Tuesday, February 14, 2012

Richard Egarr at Boston Early Music Festival




Local early music aficionados know that Richard Egarr is one of the most exciting conductors alive - his recent interpretations of Haydn's "Clock" Symphony and Beethoven's Eighth (at Handel and Haydn) have been nothing short of electrifying. He's the kind of conductor who somehow balances dynamic spontaneity with real intellectual rigor; he doesn't merely conjure rarefied emotional "colors;" he instills ideas in his performances. At an Egarr concert, you can often feel the whole audience on the edge of its collective seat, wondering with delighted anticipation what exactly is going to happen next, what new perspective is going to be revealed - even in pieces everyone practically knows by heart.

So my hopes were high as I settled in for last week's Boston Early Music Festival evening of seventeenth-century harpsichord pieces performed by this daring musician - who got his start as, yes, a keyboardist.

But is it fair or unfair to say that I was slightly disappointed, because the performance wasn't thrilling, but merely very fine?  This is a problem most artists would like to have, I suppose - the problem of past achievements raising expectations to an extraordinary degree. Still, it feels mean-spirited somehow, doesn't it, to carp over quality that is merely rewarding and not as dazzling or thought-provoking as you'd hoped.

Then again, it seemed odd that Egarr's conducting dazzle was often slightly lacking in his own playing, as he himself pointed out that the musical notation of the harpsichord's heyday allowed performers enormous room for improvisation.  (Which is absolutely true - early music notation is sometimes so open it's reminiscent of jazz.)  Perhaps there was simply something a bit constricted about several of the pieces he played, fine as they were; or perhaps Egarr gets most fired up by intellectual, as opposed to simply musical, content (they're not exactly the same thing).  Indeed, I noted that when he turned to larger canvases - when he played the songs of Purcell, or limned the dense fire of Froberger - Egarr seemed to re-gain some of the edge I remembered from his conducting.
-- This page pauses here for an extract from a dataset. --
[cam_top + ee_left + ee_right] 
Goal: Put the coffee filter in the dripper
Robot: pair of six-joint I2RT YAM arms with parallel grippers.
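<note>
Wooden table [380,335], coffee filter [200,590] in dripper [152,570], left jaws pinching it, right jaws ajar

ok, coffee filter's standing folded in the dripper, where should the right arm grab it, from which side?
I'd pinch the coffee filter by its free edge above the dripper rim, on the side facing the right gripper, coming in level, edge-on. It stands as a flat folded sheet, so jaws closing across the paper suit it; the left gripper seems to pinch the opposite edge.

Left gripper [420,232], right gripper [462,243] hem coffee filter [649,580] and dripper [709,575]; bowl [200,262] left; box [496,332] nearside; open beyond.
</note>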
Or maybe my dissatisfaction stemmed from the fact that I wasn't quite buying what Egarr was selling in his many comments from the stage (charming and companionable as these asides were).  Egarr likes to point out the many similarities between the harpsichord and the lute - and don't laugh, he's quite right in many ways; both are "plucked" instruments, of course, and early music written for harpsichord looks a lot like music written for lute, with unmeasured stanzas practically free of rhythmic cues.

But is a harpsichord really a giant, mechanized lute, as Egarr quipped?  Somehow I don't think so.  As soon as you listen to a harpsichord, you realize that comparing it to a lute is a bit like pointing out that a sax is just a brass clarinet; perhaps, but this doesn't tell you anything you really want to know.  Not only is the harpsichord's timbre utterly unique - that silvery, melancholy creak that famously has been compared to skeletons dancing - but something of the nature of the keyboard (a kind of geometric abstraction) inevitably seems to manifest itself in its music.  In some deep way it's just not a lute.
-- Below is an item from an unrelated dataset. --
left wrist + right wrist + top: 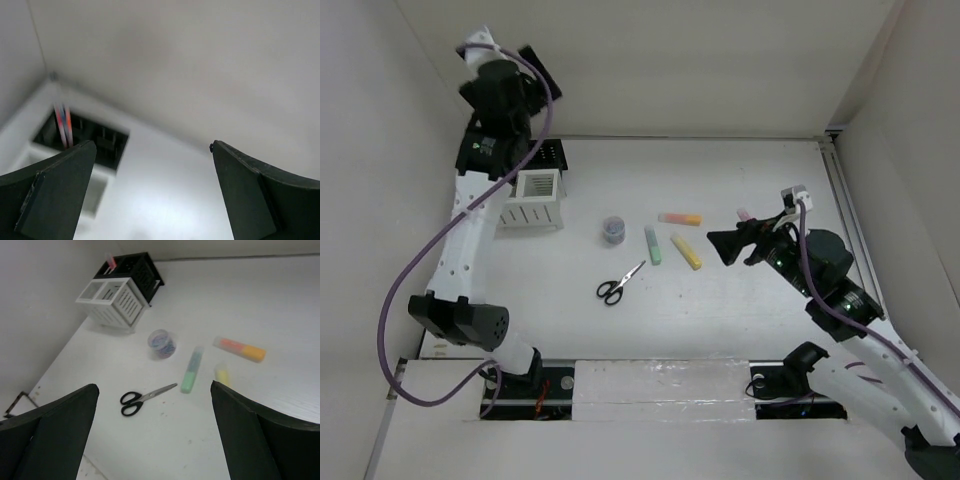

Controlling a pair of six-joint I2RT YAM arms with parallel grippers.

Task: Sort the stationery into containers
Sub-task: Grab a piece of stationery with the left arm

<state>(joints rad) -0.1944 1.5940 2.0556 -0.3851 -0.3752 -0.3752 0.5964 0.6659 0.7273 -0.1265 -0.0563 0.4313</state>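
Left jaws are gaping wide and empty above the black mesh holder (107, 145), where orange-red pens (64, 125) are standing. Right jaws, equally apart and empty, are hovering over the worktop (280, 300); dropping carelessly, they risk sending the tub (162, 344) rolling or scattering the neighbouring markers (191, 370).

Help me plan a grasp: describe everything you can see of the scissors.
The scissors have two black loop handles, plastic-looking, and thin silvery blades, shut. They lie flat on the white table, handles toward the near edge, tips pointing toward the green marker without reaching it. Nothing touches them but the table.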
Oh, well!  Despite all these quibbles and caveats, I must admit that Egarr is always a subtle and probing performer, whether he thinks he's playing a harpsichord or a glockenspiel.  Alas, he didn't inspire in me the love he clearly feels himself for Louis Couperin (despite the solemn charms of the famous Tombeau de M. de Blancrocher, as well as the richly-wrought Chaconne that Egarr saved for last); for me, in the end, the ornamentation has gotten so encrusted in Couperin that I can't always quite scan where the ornament ends and the actual theme begins. But I was quite taken with Egarr's readings of Purcell - but then I'm always taken with Purcell; what was strange here was to discover the composer's familiar voice "singing" even in pieces such as A New Ground, which are essentially patterns of higher notes moving like lattices over patterns of lower notes (i.e., the "ground").
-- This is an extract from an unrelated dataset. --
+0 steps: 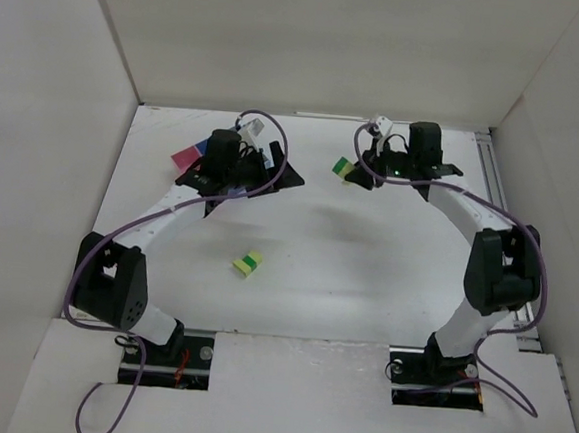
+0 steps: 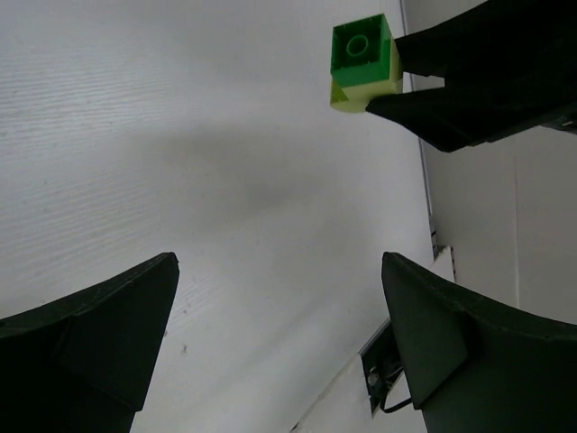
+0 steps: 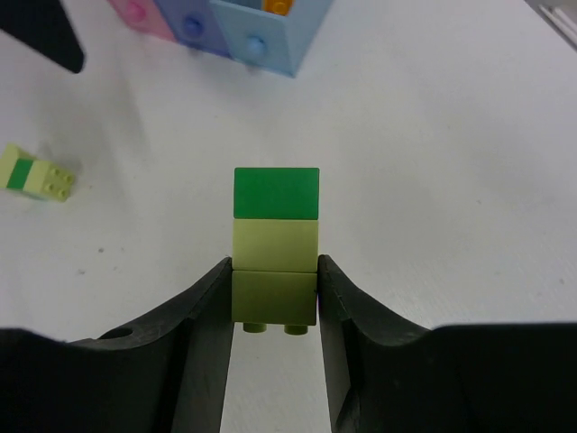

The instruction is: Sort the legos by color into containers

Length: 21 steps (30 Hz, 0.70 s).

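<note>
My right gripper [image 3: 275, 271] is shut on the lower lime brick of a stack of legos [image 3: 276, 216], dark green at the far end with two lime bricks behind it, held above the table. In the top view this stack [image 1: 344, 167] sits at the right gripper [image 1: 359, 172], at the back middle. It also shows in the left wrist view [image 2: 363, 68]. My left gripper [image 2: 279, 271] is open and empty, near the bins in the top view [image 1: 257, 186]. A pale yellow-with-green brick [image 1: 248, 263] lies on the table, also in the right wrist view [image 3: 36, 173].
The pink [image 3: 135, 13] and blue bins [image 3: 257, 36] stand clustered at the back left, partly hidden behind my left arm in the top view [image 1: 189, 153]. An orange brick [image 3: 278, 5] shows in the light blue bin. White walls enclose the table on three sides.
</note>
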Each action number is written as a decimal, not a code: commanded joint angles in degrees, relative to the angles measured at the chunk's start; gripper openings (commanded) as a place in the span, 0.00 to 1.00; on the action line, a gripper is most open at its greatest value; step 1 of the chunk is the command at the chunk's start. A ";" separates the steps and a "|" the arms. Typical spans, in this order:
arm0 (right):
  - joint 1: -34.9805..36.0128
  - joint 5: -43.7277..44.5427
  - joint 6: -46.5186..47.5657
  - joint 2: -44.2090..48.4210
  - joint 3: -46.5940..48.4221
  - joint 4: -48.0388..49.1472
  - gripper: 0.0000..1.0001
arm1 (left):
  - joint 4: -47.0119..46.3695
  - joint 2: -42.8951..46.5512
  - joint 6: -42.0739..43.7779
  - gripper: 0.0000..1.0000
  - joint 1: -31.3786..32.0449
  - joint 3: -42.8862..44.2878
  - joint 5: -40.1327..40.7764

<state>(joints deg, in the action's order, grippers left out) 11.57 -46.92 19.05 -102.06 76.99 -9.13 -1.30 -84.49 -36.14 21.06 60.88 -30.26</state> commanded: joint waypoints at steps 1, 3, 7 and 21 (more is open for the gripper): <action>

Even more intriguing were the pieces by Johann Jakob Froberger, a pioneer of program music who doesn't have nearly the modern profile he clearly deserves. His Toccata II in D Minor was compellingly impacted and thorny, while the grimly funny Tombeau fait à Paris sur la mort de Monsieur Blancheroche sparkled with a glints of a peculiarly sardonic sympathy.  Poor Monsieur Blancheroche (whose death inspired Couperin, too) was a famous virtuoso of his day who perished after a drunken tumble down a flight of stairs.  Froberger was actually present at the tragedy, but his elegy comes off as something more like a grimly ironic chuckle; it even closes with a scale that plunges head over heels down into the bass.  M. Blancheroche reportedly gave up the ghost before a priest could administer last rites, so who knows where his poor spirit is lodged now - which only gives a final twist to Froberger's tumbling little joke.  Ah yes - somewhere skeletons are definitely dancing to this one.